On being rewritten

I was two years younger than I am now when I took a class at the University of Houston where the professor was discussing how reporters often feel when their editors rewrite their stories.

At the time, I didn’t think much about why an entire lecture had been dedicated to talking about editors reworking a reporter’s words. I took the class for granted.

The professor, David McHam, told us that we should not let the editors’ changes affect our self-esteem, our mood or our next stories.

Our editor probably knows more about the issues than we do. We should trust their judgement.

I believe this to an extent.

If a story is changed to the point where the message is affected, I’d say that is definitely a problem.

As a reporter, I have a responsibility not only to my sources, but to the community to report the facts that I have gathered.

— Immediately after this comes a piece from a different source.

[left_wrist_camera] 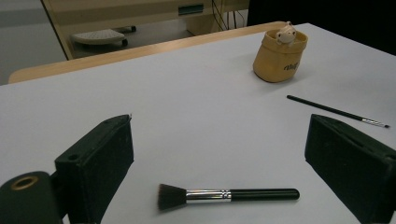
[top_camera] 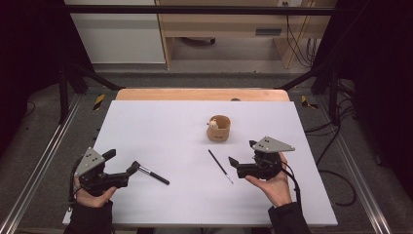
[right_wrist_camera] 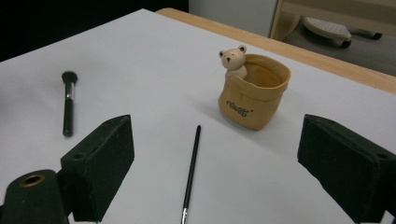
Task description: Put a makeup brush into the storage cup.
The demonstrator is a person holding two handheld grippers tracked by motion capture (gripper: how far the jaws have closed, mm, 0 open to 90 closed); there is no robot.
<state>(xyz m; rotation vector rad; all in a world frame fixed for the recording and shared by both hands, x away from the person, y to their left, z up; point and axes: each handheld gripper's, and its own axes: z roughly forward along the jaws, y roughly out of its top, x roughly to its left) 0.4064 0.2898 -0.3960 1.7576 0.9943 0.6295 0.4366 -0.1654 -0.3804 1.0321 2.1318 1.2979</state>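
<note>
Both the left gripper and the right gripper have jaws apart, holding nothing. A thick brush lies between the left jaws. A thin brush lies near the bear cup.

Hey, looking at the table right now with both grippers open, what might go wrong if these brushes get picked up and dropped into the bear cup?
The thin brush lies flat on the table, so the right gripper may scrape or miss it. The cup looks light and could tip if bumped. The thick brush is round and may roll away from the left gripper.
</note>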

I also have the responsibility to properly convey messages and stories people tell me.

If an edit is made in my article that changes that message or story, this will directly affect my relationship with my source and the community. My name appears on the article. It’s my byline.

I do trust my editor’s judgement.

But I also believe that a reporter and an editor should have a great relationship, so that articles accurately convey the correct message and stories given by sources and the community.

You can’t make people happy all the time, but you can try your best to report the facts accurately. Reporters and editors should work together to make sure that the correct message is being conveyed in the story that’s being told.

When edits are made at the Garden Island, it’s not policy to tell the reporters.

When Chelsea Lyons Kent told me why she flipped off the camera at the DNC, most of the interview didn’t make it in the final version. Instead, TGI ran an editorial blasting her for whatever reason—I didn’t read it. I have an audio tape of our interview, though.

When Justin Kollar’s plea deals were being criticized by the community, by his opponent and by a councilmember, I talked to experts to paint a clearer picture on the topic. Mainly because I wanted to better understand the process and I believed that a lot of the community also didn’t understand the process. When the story ran, it became an endorsement piece for the prosecutor’s office. And during an election year to boot.

So maybe a judge denied a warrant against police officers telling them not to do a blood draw on a guy in a car accident where a woman had died. They did it anyways. When the story ran, the officers’ names were removed, the article was censored and nothing in it was as it was from the beginning. Now the AGs are investigating and the pros said no thanks. Yet, that’s not a story that we’d run because it would be censored again.

Speaking of being censored, god forbid I run anything negative against the pros office. #JustSaying

I have many examples on being rewritten.

By the way, David McHam was a wonderful professor. Just brilliant. Before I moved to Kauai, I sat down with him in a little café called Dry Creek in the Heights and we had lunch.

He always believed in me and honestly, I feel I have let him down in more ways than one. I haven’t called him in almost a year.

I try to keep in touch with my professors and former editors, but since moving to Kauai, I just don’t want to. Yes, I was that dork who was friends with all my professors in college. Every single one of those people have so much knowledge to share and I want to consume it.

Anyways, still chugging. At least McHam’s class prepared me, slightly, for this.